Look through the material below. Return exactly the lines from the one with "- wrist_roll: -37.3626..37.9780" through the one with "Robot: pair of", both included.

--*--

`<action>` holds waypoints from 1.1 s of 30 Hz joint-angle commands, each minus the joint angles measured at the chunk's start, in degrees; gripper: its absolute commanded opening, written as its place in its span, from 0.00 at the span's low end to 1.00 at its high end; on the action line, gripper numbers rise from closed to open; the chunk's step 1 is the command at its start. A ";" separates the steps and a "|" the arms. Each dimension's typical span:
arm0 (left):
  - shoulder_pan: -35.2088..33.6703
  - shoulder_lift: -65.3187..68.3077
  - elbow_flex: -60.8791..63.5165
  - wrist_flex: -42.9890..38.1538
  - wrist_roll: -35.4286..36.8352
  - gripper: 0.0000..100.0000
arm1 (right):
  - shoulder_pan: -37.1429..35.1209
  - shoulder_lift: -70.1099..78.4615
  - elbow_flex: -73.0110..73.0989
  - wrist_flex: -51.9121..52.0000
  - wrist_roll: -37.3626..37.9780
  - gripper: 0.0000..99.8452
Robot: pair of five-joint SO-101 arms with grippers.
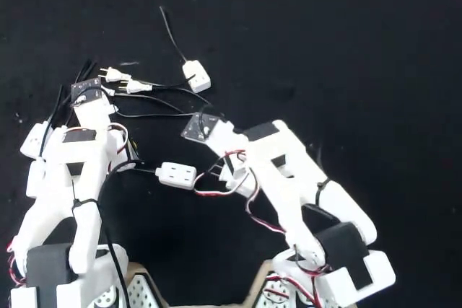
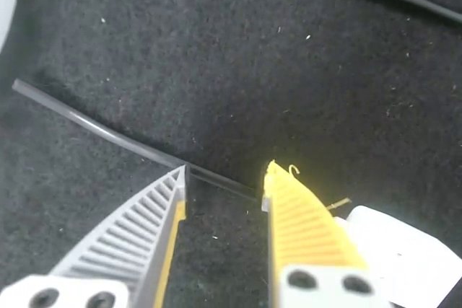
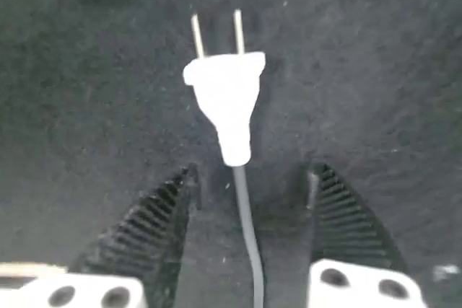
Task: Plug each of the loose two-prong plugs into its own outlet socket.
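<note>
Right pincer (image 3: 253,172) sat open behind a plug (image 3: 224,95), its cord (image 3: 247,236) between the fingers, just short of the outlet (image 1: 196,76). Left pincer (image 2: 225,171) gaped over a cable (image 2: 94,124), well left of the outlet. Right of the outlet, bare desk (image 1: 361,55) ran to the far edge.

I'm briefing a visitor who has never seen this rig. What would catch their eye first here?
First the white two-prong plug, lying flat just ahead of the open right gripper, its cord running back between the fingers. From above, a white outlet socket sits between the two arms, with more plugs and black cords farther back.
</note>
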 commanded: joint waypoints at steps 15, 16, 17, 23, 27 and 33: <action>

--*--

_Answer to this exercise_:
  - wrist_roll: -37.3626..37.9780
  - gripper: 0.0000..99.8452
Robot: pair of five-joint SO-101 arms with grippers.

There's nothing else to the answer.